What is needed:
Repeat the listing below verbatim, without its images.

Supplied information:
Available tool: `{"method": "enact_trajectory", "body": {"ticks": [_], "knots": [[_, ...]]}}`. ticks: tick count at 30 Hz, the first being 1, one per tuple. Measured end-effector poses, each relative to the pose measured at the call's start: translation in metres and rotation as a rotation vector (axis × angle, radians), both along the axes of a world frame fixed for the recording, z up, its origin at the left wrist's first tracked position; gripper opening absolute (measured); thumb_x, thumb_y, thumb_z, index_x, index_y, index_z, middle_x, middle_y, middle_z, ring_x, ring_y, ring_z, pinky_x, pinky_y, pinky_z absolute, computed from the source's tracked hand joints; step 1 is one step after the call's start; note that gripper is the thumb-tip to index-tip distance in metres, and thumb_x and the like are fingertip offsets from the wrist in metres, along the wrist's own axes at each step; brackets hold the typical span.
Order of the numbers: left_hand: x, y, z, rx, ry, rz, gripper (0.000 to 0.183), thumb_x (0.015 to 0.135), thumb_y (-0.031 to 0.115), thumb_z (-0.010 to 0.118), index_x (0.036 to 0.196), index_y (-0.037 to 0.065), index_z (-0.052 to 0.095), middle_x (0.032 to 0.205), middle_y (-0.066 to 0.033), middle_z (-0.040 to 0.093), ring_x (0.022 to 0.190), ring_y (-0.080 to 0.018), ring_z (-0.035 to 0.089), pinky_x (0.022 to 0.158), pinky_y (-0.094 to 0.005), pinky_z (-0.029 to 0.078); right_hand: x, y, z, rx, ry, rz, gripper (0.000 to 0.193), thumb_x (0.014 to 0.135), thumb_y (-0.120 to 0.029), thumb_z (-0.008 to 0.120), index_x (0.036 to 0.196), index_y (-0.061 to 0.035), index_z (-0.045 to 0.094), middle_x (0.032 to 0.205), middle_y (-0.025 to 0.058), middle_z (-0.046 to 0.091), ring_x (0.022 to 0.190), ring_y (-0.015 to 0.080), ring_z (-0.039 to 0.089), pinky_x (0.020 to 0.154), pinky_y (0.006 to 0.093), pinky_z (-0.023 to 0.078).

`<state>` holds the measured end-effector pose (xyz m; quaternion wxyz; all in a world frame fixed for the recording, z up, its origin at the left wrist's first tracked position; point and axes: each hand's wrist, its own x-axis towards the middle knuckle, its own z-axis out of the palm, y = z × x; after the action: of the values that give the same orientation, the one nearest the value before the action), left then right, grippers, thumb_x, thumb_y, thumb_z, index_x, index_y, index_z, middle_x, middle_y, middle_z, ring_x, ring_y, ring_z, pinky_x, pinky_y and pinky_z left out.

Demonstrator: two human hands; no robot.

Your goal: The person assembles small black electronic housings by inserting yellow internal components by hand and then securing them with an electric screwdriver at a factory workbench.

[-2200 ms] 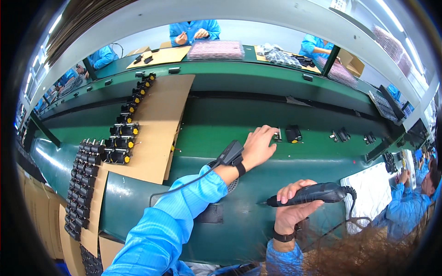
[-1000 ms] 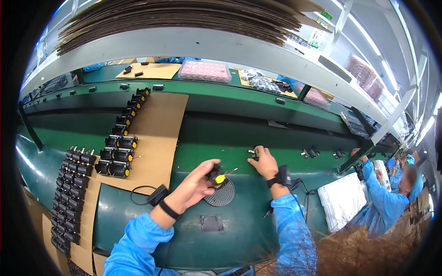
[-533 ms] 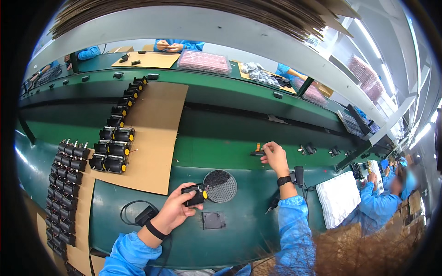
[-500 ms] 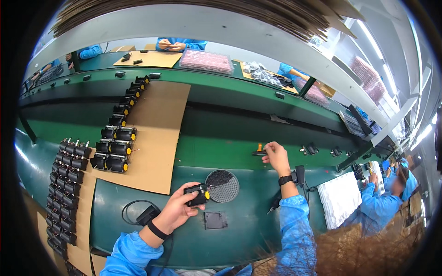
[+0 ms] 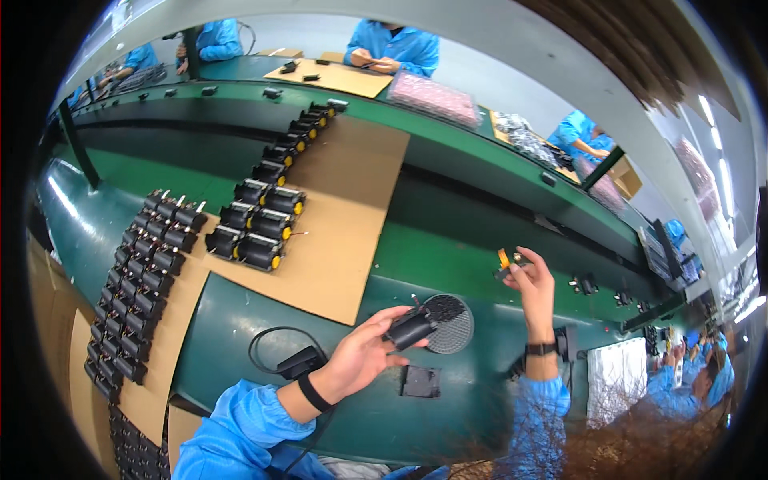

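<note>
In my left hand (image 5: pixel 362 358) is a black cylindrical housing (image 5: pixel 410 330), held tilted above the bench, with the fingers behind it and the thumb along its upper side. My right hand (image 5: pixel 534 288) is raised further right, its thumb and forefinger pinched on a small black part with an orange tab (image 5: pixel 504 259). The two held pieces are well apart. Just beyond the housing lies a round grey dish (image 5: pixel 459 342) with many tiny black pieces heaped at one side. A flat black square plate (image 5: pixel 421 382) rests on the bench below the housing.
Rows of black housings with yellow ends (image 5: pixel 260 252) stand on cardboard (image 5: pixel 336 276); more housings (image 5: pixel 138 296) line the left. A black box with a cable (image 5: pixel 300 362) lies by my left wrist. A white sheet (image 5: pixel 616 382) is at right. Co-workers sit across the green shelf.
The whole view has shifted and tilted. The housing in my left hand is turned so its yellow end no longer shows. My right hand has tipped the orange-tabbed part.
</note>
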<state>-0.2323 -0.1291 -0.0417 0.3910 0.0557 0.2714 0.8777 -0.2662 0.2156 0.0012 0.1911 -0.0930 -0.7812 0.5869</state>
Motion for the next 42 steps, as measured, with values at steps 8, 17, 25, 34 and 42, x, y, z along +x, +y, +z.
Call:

Result for this exercise:
Available tool: `{"method": "enact_trajectory", "body": {"ticks": [_], "knots": [[_, ...]]}}`. ticks: tick count at 30 Hz, the first being 1, one per tuple. Measured end-effector poses, each relative to the pose measured at the call's start: translation in metres and rotation as a rotation vector (axis × angle, radians), both along the axes of a world frame fixed for the recording, z up, its origin at the left wrist's first tracked position; gripper opening absolute (measured); thumb_x, thumb_y, thumb_z, index_x, index_y, index_z, middle_x, middle_y, middle_z, ring_x, ring_y, ring_z, pinky_x, pinky_y, pinky_z absolute, computed from the source's tracked hand joints; step 1 is one step after the call's start; note that gripper is the thumb-tip to index-tip distance in metres, and thumb_x and the like are fingertip offsets from the wrist in metres, along the wrist's own axes at each step; brackets hold the typical span.
Order of the numbers: left_hand: x, y, z, rx, ry, rz, gripper (0.000 to 0.183), thumb_x (0.015 to 0.135), thumb_y (-0.031 to 0.115), thumb_z (-0.010 to 0.118), index_x (0.036 to 0.196), index_y (-0.037 to 0.065), index_z (-0.052 to 0.095), middle_x (0.032 to 0.205), middle_y (-0.066 to 0.033), middle_z (-0.040 to 0.093), ring_x (0.022 to 0.190), ring_y (-0.080 to 0.018), ring_z (-0.035 to 0.089), pinky_x (0.022 to 0.158), pinky_y (-0.094 to 0.005), pinky_z (-0.029 to 0.078); right_hand: x, y, z, rx, ry, rz, gripper (0.000 to 0.193), thumb_x (0.014 to 0.135), thumb_y (-0.120 to 0.029), thumb_z (-0.008 to 0.120), index_x (0.036 to 0.196), index_y (-0.061 to 0.035), index_z (-0.045 to 0.094), middle_x (0.032 to 0.205), middle_y (-0.025 to 0.058), middle_z (-0.046 to 0.091), ring_x (0.022 to 0.190), ring_y (-0.015 to 0.080), ring_z (-0.039 to 0.089), pinky_x (0.020 to 0.154), pinky_y (0.006 to 0.093), pinky_z (-0.023 to 0.078).

`<state>` holds the measured end-effector pose (xyz m; quaternion wxyz; all in a world frame fixed for the recording, z up, its origin at the left wrist's first tracked position; point and axes: each hand's wrist, its own x-axis towards the middle knuckle, its own z-axis out of the palm, y = z × x; after the action: of the values that give the same orientation, the one nearest the value before the action), left then right, grippers, thumb_x, thumb_y, thumb_z, index_x, index_y, index_z, middle_x, middle_y, middle_z, ring_x, ring_y, ring_z, pinky_x, pinky_y and pinky_z left out.

Demonstrator: two human hands; no robot.

Your goal: The person assembles small black electronic housings by inserting yellow internal components by hand and then securing them with an electric screwdriver at a factory workbench.

[-2200 ms] 
[-1000 ms] 
[-533 ms] 
[-500 ms] 
[+0 ms] 

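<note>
In my left hand (image 5: pixel 362 358) is a black cylindrical housing (image 5: pixel 410 330), held tilted above the bench, with the fingers behind it and the thumb along its upper side. My right hand (image 5: pixel 534 288) is raised further right, its thumb and forefinger pinched on a small black part with an orange tab (image 5: pixel 504 259). The two held pieces are well apart. Just beyond the housing lies a round grey dish (image 5: pixel 459 342) with many tiny black pieces heaped at one side. A flat black square plate (image 5: pixel 421 382) rests on the bench below the housing.
Rows of black housings with yellow ends (image 5: pixel 260 252) stand on cardboard (image 5: pixel 336 276); more housings (image 5: pixel 138 296) line the left. A black box with a cable (image 5: pixel 300 362) lies by my left wrist. A white sheet (image 5: pixel 616 382) is at right. Co-workers sit across the green shelf.
The whole view has shifted and tilted. The housing in my left hand is turned so its yellow end no longer shows. My right hand has tipped the orange-tabbed part.
</note>
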<state>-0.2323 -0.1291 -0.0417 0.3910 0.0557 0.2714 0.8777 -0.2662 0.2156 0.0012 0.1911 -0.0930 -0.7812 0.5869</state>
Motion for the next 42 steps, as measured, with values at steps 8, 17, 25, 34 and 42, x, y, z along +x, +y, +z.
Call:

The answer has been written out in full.